Отец скончался в ту же ночь. Он говорил, что ждал меня. И это была правда. Он не хотел уйти, не повидав меня напоследок.

После похорон я осталась в Петербурге. Должно быть, Давид не решил, что делать со мной дальше. Мне же все стало безразлично. Будто спящая красавица, уколовшаяся об острую иглу веретена, я погрузилась в странный сон, не отличая реальность от сновидений. Не замечая, как сменяют друг друга дни.

Давид же продолжал заниматься своими делами. И бизнес вынудил его отправиться в Москву. Он планировал вернуться одним днем, но переговоры затягивались. Оставлять же меня одну он боялся.

Несмотря на возражения, заставил приехать к нему. Сильный туман парализовал работу Пулково, но и здесь мой муж-упрямец нашел выход. Билет на последний экспресс решил проблему.

Но в столицу поезд так и не прибыл. По пути произошла страшная авария. Я не должна была выжить. У меня не было шансов. Но Судьба распорядилась иначе.

Но все же для Давида я предпочла умереть. Каким бы ужасным и жестоким не было мое решение, я считала его правильным. У меня была на то причина. И так бы все и оставалось, если бы не случился пожар в школе и не проезжали мимо журналисты.

Теперь же я вновь оказалась запертой в золотой клетке, ключик от которой муж держал накрепко.


Утро следующего дня не принесло ничего хорошего. Я долго не выходила из своей комнаты в надежде, что муж отправится по делам и нам не придется видеться. Небольшая передышка мне бы не помешала. В мыслях творился страшный кавардак, а в его присутствии все становилось еще хуже. Я совершенно терялась, а временами и вовсе была не способна думать. Но Давид никуда не спешил, и напрасно я прислушивалась в желании услышать шум отъезжающей машины.

Смирившись с неизбежностью, я спустилась вниз. Сосредоточенно стуча по клавиатуре ноутбука, он работал на террасе. Подобное было непривычно, делами он предпочитал заниматься в кабинете, а не на свежем воздухе.

Но не успев толком удивиться, я оценила выбранное им место.
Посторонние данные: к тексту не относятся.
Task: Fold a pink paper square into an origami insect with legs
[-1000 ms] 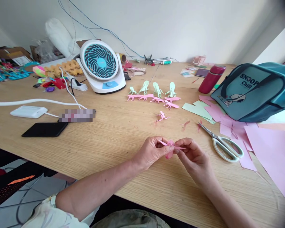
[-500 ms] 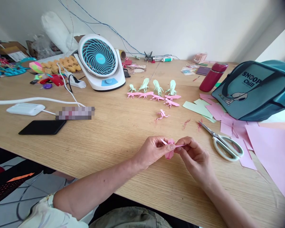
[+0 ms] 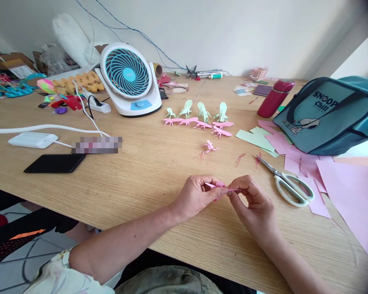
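Note:
Low over the near part of the table, my left hand [image 3: 199, 194] is closed on a pink folded-paper figure [image 3: 219, 185], pinching it between thumb and fingers. My right hand [image 3: 254, 200] pinches a thin pink strip that sticks out from the figure's right side. Much of the figure is hidden by my fingers. A small pink paper piece with bent legs [image 3: 209, 147] lies just beyond my hands. Farther back stand pink paper insects [image 3: 202, 125] in a row, with several pale green ones [image 3: 203, 111] behind them.
Scissors [image 3: 286, 183] lie right of my hands, by pink paper sheets [image 3: 349, 196] and green strips [image 3: 257, 141]. A red bottle [image 3: 275, 98] and a teal bag [image 3: 328, 116] stand back right. Left are a fan [image 3: 129, 77], a black phone [image 3: 55, 163] and a white adapter [image 3: 33, 139].
The pink figure has turned in my fingers, so less of it shows below my left thumb. My hands have otherwise barely moved.

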### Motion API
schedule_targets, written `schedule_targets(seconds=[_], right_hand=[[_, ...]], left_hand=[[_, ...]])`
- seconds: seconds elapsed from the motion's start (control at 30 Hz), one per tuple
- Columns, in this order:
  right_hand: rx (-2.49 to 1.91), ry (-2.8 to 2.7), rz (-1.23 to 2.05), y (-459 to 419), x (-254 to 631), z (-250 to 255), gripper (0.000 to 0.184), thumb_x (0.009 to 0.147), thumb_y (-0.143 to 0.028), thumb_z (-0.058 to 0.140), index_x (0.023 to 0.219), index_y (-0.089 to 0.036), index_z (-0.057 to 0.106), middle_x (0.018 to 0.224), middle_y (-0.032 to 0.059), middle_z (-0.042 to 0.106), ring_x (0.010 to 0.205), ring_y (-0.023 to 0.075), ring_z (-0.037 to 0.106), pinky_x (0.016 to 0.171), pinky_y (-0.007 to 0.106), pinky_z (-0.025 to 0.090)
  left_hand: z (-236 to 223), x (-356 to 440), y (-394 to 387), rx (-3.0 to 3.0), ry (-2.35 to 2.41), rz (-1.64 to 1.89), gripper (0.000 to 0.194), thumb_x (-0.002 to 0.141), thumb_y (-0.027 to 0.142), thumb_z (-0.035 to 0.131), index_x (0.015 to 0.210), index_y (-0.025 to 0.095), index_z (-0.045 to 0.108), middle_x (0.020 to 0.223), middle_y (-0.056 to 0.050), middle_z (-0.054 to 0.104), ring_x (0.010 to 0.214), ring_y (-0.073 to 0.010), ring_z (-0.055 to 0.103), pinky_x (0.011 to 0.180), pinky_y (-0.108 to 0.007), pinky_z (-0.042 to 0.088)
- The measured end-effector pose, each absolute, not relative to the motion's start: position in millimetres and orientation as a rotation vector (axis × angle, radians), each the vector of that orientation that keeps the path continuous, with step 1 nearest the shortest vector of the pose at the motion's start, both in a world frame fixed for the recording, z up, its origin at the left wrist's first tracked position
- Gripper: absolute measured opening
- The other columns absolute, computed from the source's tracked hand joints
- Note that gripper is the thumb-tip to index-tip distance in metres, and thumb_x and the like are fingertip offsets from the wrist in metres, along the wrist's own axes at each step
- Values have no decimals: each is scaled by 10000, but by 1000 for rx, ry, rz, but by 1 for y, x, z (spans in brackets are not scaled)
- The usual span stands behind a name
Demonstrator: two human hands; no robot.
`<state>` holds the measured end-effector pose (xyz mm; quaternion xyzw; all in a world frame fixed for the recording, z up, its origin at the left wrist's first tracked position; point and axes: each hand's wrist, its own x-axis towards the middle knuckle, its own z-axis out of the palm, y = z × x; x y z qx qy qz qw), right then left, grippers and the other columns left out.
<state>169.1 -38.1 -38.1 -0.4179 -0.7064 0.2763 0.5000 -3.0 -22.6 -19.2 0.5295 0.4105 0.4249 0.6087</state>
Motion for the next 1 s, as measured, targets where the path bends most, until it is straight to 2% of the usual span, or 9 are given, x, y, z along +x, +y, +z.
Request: schedule_targets(seconds=[0.4, 0.73, 1.0], right_hand=[[-950, -1821, 526, -39, 169, -32, 227, 865, -39, 587, 948, -248, 616, 853, 23, 575, 752, 168, 556, 652, 324, 468], [-946, -1796, 539, -40, 170, -30, 224, 869, -46, 579, 937, -253, 630, 850, 32, 582, 763, 185, 572, 659, 333, 466], [-952, -1816, 523, -42, 169, -29, 227, 868, -32, 588, 937, -246, 620, 861, 28, 579, 760, 172, 566, 654, 323, 461]], left_hand=[[-20, -5, -23, 1250, 923, 968, 381, 735, 477, 803, 769, 106, 722, 655, -22, 650, 596, -102, 559, 591, -207, 449], [-23, -6, -21, 1255, 895, 989, 378, 737, 475, 802, 766, 106, 724, 629, -6, 606, 594, -92, 522, 571, -201, 396], [-18, -5, -23, 1228, 899, 1010, 383, 705, 478, 824, 728, 113, 710, 631, 7, 612, 585, -85, 535, 579, -196, 427]])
С точки зрения стратегии (или тактики?) оно было оптимально. Не покидая плетеного кресла с мягкой подушкой, он прекрасно видел лестницу, миновать которую не могла я. А выглядело все довольно невинно, даже не придраться.

Тяжко вздохнув, я направилась на кухню. А едва достала банку с кофе, как появился и он.

– Я стал подумывать, ты объявила голодовку.

– Я много сплю. Видимо, та гадость, что ты вкачал мне в поселке, еще не выветрилась.

Он равнодушно пожал плечами и также спокойно добавил:

– Не беда. У тебя есть еще несколько часов, чтобы подготовиться.

– Подготовиться к чему? – насторожилась я.

– Сегодня к нам приедет твоя семья. Пора поведать им радостное известие – ты воскресла.

Фарфоровая чашка выскользнула из рук и вдребезги разбилась о пол. Осколки разлетелись в разные стороны. Давид нахмурился.

– Белль …

От звука собственного имени я вздрогнула. Словно ступая по треснувшему льду глубокого озера, я обошла мужа. Пошатываясь, поднялась к себе.

Просить его остановиться было бесполезно. Он уже все решил. И я не знаю, желал ли он наказать меня или пытался напомнить о том, что мне все еще есть кого терять. Но это было жестоко. Даже для него.


Муж ошибался, когда говорил, что приедет моя семья. Моей семьей были родители. Я не любила их, а обожала. Каждой клеточкой своей души. Мы жили лучше, чем написано в любой самой славной сказке. И так было до того самого дня, когда не стало мамы.

С ее уходом все переменилось. Отец замкнулся, стал нелюдимым. Я видела его боль, но ничем не могла помочь. Абсолютно ничем. Казалось даже, он тяготится мною, моими попытками вырвать его из плена воспоминаний, вернуть в реальность. Реальность без мамы была ему чужда. Жизнь без нее пуста. Холодна, как пронизывающий петербургский ветер зимой. Тогда я этого не понимала.